Please copy out every line in the records below that includes the word "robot".

Top of Raw data

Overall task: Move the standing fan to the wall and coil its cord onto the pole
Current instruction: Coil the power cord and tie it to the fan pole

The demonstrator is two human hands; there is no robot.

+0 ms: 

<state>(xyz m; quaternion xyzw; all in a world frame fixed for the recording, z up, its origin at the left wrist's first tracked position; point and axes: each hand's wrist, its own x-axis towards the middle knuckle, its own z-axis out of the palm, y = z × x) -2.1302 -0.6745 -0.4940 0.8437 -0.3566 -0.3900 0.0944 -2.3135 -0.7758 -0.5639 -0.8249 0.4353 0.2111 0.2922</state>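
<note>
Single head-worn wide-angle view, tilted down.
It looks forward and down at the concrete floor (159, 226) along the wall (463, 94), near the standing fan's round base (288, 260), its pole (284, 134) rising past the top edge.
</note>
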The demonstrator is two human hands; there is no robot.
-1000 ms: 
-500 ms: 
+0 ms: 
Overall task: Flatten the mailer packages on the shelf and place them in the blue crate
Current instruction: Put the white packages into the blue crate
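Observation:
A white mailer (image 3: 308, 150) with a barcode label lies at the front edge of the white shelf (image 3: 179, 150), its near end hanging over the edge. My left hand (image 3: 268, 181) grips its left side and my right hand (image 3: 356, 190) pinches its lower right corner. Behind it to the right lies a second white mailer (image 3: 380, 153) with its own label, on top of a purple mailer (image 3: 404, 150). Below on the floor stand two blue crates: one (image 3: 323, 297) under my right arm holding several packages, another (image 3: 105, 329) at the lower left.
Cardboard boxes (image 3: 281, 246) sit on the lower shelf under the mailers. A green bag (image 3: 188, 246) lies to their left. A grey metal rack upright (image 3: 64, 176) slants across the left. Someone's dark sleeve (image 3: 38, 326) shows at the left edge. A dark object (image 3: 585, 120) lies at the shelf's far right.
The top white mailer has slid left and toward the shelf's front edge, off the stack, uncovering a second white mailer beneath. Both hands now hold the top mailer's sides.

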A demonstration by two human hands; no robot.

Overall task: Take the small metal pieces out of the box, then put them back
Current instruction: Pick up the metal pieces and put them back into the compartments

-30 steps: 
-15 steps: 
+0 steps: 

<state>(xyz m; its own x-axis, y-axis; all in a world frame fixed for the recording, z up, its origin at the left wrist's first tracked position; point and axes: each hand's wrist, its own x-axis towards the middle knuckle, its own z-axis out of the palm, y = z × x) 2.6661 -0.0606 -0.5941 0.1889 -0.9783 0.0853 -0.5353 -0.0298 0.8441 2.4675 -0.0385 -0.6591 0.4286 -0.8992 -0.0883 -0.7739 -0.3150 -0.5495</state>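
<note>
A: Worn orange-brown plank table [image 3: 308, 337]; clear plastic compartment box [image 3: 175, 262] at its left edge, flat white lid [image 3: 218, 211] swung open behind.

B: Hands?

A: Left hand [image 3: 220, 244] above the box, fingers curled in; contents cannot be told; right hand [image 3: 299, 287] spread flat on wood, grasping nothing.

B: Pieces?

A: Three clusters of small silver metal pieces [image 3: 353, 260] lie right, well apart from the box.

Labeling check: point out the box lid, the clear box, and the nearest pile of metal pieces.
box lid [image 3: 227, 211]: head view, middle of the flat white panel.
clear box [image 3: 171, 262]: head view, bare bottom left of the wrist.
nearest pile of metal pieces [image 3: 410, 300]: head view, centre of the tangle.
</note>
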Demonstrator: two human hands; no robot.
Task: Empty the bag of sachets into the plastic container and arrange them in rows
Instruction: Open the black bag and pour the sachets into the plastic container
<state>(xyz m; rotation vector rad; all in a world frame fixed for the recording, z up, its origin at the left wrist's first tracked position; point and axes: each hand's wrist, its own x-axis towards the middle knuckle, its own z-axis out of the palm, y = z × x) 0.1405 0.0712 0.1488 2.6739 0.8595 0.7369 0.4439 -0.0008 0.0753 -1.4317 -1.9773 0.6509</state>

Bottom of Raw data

- **Response to the task**:
The demonstrator is two human hands; there is no robot.
The demonstrator is two human hands; there is no robot.
A demonstration by two human hands; no robot.
Demonstrator: two human hands; no robot.

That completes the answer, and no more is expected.